* _Records drawn from a dataset_
--- START ---

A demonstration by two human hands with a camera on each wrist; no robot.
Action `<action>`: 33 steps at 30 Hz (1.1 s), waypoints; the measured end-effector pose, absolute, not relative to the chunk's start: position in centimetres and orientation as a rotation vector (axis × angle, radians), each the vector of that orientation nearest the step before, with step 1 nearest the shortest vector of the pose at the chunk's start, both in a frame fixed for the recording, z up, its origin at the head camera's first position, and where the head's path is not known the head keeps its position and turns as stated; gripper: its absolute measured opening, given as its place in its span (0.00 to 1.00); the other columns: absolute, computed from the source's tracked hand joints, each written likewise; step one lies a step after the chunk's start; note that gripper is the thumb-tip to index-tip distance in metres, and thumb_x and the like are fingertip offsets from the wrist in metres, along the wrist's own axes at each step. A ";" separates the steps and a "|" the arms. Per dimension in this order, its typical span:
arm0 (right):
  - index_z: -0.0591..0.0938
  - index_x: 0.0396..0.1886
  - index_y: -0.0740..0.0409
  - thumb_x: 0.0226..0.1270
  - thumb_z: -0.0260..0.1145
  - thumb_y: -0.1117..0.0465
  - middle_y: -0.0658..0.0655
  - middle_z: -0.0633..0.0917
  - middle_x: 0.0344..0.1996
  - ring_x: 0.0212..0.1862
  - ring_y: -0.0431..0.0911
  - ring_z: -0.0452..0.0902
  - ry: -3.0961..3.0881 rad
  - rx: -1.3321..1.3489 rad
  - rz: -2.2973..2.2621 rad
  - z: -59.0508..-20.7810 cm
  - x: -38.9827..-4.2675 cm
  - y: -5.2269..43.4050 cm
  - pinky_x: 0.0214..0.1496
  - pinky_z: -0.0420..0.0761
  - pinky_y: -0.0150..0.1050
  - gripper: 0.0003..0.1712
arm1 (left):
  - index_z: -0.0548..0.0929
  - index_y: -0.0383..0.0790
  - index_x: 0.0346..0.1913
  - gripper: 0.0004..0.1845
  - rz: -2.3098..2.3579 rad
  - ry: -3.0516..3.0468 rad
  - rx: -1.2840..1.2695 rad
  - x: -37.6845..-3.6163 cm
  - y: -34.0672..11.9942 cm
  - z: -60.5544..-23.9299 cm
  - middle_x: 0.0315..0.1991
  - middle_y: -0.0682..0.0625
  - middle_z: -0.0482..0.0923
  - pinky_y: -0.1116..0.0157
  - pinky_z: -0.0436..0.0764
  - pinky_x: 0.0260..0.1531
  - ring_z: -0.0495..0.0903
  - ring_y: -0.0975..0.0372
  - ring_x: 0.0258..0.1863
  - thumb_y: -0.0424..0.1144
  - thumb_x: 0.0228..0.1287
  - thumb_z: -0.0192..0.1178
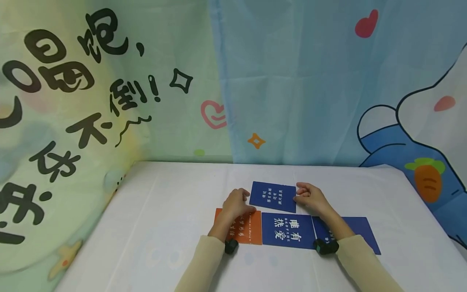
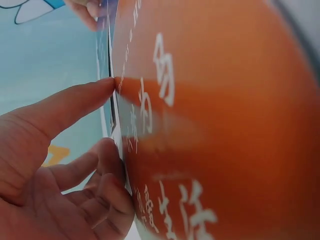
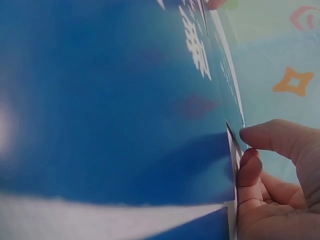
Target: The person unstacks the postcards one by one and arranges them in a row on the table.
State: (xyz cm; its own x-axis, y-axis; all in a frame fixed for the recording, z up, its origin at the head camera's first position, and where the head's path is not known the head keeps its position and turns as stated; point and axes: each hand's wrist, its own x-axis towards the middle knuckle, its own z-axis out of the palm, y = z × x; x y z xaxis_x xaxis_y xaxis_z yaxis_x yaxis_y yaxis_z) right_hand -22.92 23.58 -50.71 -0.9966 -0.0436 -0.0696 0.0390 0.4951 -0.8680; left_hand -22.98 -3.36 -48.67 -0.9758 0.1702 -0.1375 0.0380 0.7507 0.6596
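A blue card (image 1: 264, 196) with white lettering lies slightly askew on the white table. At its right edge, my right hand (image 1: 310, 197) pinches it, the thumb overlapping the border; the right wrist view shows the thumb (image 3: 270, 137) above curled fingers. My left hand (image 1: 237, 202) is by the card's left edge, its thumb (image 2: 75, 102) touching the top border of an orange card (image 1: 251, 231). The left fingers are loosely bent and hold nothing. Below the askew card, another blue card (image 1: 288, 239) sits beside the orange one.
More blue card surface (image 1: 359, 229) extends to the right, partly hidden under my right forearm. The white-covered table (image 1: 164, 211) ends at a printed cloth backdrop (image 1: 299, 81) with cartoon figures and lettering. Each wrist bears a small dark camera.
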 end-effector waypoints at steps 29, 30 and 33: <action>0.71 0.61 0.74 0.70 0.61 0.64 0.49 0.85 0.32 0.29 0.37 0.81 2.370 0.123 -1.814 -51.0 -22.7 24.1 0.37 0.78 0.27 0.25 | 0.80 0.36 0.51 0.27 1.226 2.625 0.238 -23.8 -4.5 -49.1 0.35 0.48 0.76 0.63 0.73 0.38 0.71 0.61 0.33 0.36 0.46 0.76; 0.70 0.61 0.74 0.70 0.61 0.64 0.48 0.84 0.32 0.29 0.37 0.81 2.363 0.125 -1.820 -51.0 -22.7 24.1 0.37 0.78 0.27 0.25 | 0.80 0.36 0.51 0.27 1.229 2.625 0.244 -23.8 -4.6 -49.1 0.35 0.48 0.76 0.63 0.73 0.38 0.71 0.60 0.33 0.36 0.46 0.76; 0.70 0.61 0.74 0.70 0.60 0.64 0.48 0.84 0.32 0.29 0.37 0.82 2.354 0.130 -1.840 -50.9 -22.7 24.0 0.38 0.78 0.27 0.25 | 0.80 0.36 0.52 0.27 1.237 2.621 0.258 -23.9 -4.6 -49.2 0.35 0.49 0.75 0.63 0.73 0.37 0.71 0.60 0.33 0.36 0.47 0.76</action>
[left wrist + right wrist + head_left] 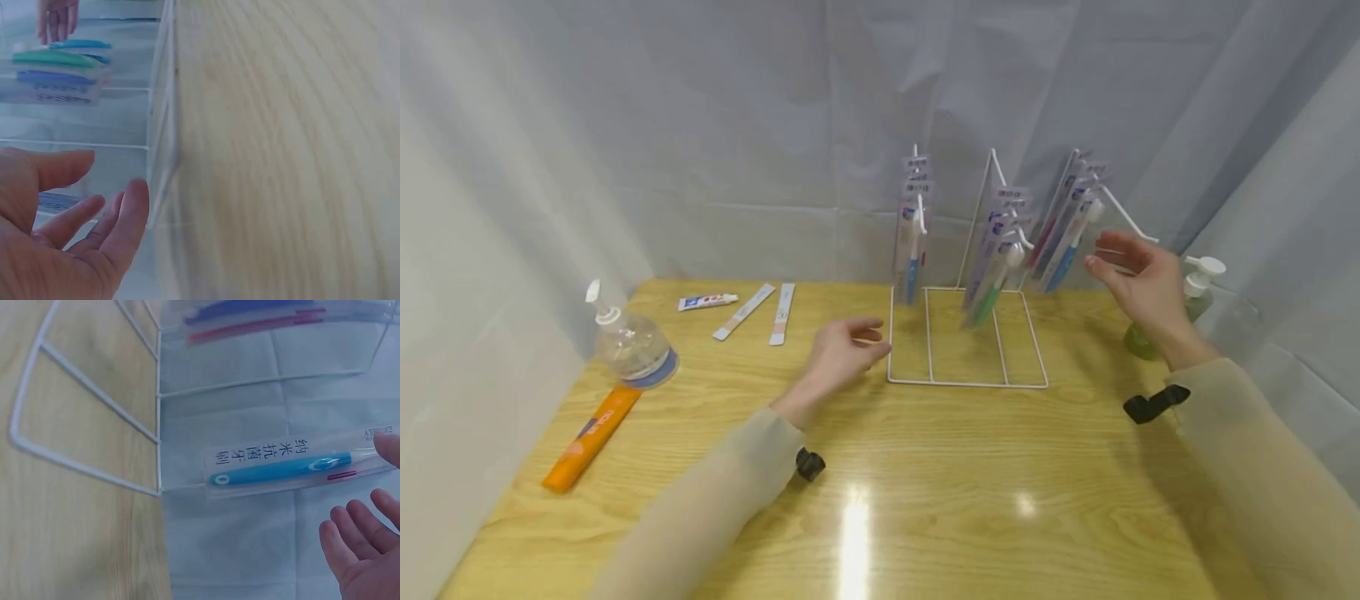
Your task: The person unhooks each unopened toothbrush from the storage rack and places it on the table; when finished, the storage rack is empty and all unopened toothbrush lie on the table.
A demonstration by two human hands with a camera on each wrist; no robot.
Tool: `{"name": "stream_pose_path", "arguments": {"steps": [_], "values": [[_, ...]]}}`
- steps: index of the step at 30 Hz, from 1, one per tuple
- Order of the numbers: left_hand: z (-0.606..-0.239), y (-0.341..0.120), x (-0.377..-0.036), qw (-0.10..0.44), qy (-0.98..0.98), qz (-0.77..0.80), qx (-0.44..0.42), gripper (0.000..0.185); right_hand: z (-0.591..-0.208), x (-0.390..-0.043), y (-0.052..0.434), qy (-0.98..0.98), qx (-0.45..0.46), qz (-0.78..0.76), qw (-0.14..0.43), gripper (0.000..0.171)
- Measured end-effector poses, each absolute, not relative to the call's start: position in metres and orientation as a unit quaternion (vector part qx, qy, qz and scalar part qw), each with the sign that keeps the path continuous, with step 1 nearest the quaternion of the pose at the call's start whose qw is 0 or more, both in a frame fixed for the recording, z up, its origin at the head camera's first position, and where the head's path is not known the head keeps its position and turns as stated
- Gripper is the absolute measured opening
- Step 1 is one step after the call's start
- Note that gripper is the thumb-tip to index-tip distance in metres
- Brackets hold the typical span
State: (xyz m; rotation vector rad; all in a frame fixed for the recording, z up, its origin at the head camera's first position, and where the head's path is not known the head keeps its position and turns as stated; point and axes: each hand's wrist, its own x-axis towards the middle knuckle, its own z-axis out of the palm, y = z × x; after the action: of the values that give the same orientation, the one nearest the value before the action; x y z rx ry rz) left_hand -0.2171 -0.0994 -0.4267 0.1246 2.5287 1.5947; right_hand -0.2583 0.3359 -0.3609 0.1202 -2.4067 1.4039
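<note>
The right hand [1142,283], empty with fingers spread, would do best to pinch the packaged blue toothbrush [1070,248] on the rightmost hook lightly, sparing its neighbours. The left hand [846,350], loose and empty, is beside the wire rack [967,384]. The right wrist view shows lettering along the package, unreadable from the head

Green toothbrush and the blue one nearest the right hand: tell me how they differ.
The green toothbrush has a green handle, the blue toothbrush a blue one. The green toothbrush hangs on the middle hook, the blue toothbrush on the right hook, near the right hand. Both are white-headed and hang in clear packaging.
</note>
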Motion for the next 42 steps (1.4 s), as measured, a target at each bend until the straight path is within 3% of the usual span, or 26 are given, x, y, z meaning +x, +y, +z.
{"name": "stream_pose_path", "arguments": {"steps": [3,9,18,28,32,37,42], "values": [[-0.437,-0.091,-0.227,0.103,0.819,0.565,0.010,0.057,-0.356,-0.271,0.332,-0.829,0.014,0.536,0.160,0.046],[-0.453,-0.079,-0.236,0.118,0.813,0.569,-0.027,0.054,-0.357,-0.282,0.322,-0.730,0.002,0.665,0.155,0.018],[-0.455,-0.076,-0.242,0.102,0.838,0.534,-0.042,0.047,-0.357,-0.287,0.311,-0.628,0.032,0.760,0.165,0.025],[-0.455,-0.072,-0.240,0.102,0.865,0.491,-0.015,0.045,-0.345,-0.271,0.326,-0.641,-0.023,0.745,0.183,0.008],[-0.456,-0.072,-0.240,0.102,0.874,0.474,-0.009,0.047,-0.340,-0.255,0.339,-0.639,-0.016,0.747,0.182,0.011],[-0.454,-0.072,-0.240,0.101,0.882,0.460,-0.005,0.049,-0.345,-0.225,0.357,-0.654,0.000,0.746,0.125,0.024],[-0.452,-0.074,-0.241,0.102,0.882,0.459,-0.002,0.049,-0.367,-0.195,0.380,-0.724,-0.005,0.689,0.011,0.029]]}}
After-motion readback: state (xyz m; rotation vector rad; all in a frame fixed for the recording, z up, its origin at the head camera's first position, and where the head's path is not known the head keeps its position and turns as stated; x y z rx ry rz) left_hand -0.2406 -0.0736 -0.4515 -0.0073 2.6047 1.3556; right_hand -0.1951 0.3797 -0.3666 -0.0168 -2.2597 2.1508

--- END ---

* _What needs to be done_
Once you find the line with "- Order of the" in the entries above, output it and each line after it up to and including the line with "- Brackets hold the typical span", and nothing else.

* _Exercise output_
- Order of the numbers: left_hand: z (-0.606..-0.239), y (-0.341..0.120), x (-0.377..-0.036), qw (-0.10..0.44), qy (-0.98..0.98), qz (-0.77..0.80), qx (-0.44..0.42), gripper (0.000..0.185); right_hand: z (-0.591..-0.208), x (-0.390..-0.043), y (-0.052..0.434), qy (-0.98..0.98), qx (-0.45..0.46), qz (-0.78..0.76), qw (-0.14..0.43), gripper (0.000..0.171)
- Measured end-effector poses, each absolute, not relative to the call's start: position in metres and orientation as a unit quaternion (vector part qx, qy, qz and scalar part qw), each with the sign that keeps the path continuous, with step 1 nearest the quaternion of the pose at the call's start whose qw is 0 or more, both in a frame fixed for the recording, z up, its origin at the head camera's first position, and where the head's path is not known the head keeps its position and turns as stated
- Gripper is the absolute measured opening
- Step 1 is one step after the call's start
- Note that gripper is the thumb-tip to index-tip distance in metres
- Brackets hold the typical span

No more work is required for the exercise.